> _REQUIREMENT_
Search the data below for the string "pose". Extract every line that contains it.

> _ENTRIES PROVIDED_

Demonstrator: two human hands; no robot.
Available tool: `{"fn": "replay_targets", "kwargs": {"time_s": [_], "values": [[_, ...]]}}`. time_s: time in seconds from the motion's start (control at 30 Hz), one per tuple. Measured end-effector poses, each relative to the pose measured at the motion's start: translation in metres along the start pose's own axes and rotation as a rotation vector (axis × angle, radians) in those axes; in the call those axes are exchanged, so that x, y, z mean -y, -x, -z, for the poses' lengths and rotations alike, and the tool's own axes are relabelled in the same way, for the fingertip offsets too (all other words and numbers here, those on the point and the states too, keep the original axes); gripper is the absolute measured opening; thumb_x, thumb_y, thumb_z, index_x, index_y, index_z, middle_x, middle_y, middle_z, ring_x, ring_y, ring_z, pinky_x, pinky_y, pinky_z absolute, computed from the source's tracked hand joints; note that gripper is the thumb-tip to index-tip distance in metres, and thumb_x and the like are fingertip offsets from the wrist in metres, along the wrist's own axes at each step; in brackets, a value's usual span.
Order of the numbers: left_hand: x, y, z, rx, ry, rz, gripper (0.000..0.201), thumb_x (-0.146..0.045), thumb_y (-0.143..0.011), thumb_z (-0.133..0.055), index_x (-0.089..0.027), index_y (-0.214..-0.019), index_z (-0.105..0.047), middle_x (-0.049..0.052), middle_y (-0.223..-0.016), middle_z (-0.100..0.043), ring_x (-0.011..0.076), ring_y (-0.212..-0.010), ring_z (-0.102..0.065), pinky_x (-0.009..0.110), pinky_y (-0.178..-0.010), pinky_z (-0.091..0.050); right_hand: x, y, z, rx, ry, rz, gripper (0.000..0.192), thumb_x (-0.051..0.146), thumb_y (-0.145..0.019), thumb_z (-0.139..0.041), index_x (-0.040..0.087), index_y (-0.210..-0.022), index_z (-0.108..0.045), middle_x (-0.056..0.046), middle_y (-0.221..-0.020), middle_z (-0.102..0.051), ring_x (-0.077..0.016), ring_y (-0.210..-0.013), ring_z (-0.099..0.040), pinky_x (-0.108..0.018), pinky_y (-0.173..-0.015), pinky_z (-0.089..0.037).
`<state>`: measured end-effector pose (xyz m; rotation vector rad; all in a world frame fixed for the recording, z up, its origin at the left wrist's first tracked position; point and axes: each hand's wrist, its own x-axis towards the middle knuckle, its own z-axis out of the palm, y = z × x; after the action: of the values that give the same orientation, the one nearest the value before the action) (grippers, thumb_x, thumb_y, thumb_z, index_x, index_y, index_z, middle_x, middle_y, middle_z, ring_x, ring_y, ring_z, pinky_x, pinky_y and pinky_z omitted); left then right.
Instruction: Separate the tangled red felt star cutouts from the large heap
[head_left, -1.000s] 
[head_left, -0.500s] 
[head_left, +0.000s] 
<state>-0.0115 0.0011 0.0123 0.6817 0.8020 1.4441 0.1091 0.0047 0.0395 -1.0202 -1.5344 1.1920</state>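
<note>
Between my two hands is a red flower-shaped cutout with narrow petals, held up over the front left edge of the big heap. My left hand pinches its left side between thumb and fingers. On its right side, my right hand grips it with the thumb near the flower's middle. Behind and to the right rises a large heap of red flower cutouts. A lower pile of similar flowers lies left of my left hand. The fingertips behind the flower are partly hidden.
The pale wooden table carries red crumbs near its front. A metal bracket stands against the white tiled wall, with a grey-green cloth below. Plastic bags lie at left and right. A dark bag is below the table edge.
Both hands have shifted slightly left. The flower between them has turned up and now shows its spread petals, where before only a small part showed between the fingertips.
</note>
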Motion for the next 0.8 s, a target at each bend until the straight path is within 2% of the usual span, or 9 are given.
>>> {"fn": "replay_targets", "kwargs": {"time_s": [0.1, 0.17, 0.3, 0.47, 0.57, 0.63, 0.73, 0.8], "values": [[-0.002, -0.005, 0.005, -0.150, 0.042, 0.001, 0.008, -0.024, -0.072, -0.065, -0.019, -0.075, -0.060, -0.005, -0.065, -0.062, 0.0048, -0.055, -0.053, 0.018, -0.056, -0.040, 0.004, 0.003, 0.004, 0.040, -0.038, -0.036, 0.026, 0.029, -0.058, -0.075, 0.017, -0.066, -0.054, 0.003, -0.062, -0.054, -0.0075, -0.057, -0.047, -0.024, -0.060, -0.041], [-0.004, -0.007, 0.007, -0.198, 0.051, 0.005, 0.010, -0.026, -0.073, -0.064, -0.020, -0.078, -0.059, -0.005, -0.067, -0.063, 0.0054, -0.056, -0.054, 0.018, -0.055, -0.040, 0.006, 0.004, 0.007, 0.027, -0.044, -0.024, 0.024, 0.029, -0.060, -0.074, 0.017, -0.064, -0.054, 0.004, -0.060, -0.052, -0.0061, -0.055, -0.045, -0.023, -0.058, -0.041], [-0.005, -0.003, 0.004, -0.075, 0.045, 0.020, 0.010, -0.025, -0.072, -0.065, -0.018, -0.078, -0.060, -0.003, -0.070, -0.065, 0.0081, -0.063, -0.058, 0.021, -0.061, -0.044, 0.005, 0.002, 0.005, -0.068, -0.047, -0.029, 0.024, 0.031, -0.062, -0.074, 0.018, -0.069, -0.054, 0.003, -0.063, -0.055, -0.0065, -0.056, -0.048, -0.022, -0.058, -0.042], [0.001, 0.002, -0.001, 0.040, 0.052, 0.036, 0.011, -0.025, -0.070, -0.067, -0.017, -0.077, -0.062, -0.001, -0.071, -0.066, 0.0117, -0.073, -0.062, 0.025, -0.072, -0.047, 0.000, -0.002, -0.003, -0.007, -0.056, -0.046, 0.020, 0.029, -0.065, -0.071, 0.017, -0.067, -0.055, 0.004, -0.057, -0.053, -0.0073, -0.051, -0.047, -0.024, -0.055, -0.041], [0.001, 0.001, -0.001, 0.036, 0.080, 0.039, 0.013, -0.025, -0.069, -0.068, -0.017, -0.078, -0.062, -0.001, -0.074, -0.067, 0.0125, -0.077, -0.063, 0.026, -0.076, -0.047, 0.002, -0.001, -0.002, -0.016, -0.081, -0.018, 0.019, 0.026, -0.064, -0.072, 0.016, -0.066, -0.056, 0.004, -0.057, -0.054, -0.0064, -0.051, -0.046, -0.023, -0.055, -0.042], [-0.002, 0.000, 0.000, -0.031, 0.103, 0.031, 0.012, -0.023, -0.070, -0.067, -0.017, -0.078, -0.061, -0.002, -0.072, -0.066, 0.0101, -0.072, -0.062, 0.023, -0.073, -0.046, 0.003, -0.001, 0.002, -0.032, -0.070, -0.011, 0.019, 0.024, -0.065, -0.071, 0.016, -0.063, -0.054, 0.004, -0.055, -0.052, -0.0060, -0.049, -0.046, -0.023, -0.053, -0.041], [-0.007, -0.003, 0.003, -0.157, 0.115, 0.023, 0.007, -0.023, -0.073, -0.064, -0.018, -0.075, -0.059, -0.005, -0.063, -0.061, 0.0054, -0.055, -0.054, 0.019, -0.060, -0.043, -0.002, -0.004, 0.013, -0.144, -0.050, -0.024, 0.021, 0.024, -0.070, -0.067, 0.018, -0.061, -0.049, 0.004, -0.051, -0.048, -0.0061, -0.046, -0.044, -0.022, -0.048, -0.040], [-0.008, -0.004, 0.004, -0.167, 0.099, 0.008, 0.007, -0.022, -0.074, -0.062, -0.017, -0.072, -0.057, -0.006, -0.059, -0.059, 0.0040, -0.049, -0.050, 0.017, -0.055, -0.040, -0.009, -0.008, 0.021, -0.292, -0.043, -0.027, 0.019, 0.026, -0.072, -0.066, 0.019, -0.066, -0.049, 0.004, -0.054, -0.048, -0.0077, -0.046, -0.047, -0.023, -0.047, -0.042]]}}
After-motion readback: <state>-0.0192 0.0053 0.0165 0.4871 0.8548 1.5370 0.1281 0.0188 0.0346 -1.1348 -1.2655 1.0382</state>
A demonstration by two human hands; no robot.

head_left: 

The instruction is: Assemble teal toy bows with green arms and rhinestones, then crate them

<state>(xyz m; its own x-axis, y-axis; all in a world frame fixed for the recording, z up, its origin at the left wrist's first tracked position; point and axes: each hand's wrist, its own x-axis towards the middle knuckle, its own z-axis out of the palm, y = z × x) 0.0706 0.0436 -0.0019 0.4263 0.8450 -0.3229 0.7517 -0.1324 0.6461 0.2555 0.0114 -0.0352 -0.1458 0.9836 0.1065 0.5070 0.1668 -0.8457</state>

> _RESULT_
Available tool: `{"fn": "replay_targets", "kwargs": {"time_s": [_], "values": [[_, ...]]}}`. time_s: time in seconds from the motion's start (control at 30 Hz), one per tuple. Measured end-effector poses, each relative to the pose measured at the motion's start: translation in metres along the start pose's own axes and rotation as a rotation vector (axis × angle, radians) in those axes; in the call those axes are exchanged, so that x, y, z mean -y, -x, -z, for the poses' lengths and rotations alike, and the tool's own axes are relabelled in the same way, for the fingertip offsets too (all other words and numbers here, those on the point and the states too, keep the original axes); gripper is the absolute measured opening; thumb_x, thumb_y, thumb_z, index_x, index_y, index_z, middle_x, middle_y, middle_z, ring_x, ring_y, ring_z, pinky_x, pinky_y, pinky_z absolute, computed from the source's tracked hand joints; note that gripper is the thumb-tip to index-tip distance in metres, and thumb_x and the like are fingertip offsets from the wrist in metres, along the wrist's own axes at each step; in brackets, a value's usual span.
`<state>`: measured end-effector pose (xyz m; rotation vector rad; all in a world frame fixed for the recording, z up, its origin at the left wrist's first tracked position; point and axes: each hand's wrist, its own x-axis towards the middle knuckle, its own z-axis out of the palm, y = z × x; after the action: of the values that give the same orientation, the one nearest the value before the action) (grippers, thumb_x, thumb_y, thumb_z, index_x, index_y, index_z, middle_x, middle_y, middle_z, ring_x, ring_y, ring_z, pinky_x, pinky_y and pinky_z omitted); left then right.

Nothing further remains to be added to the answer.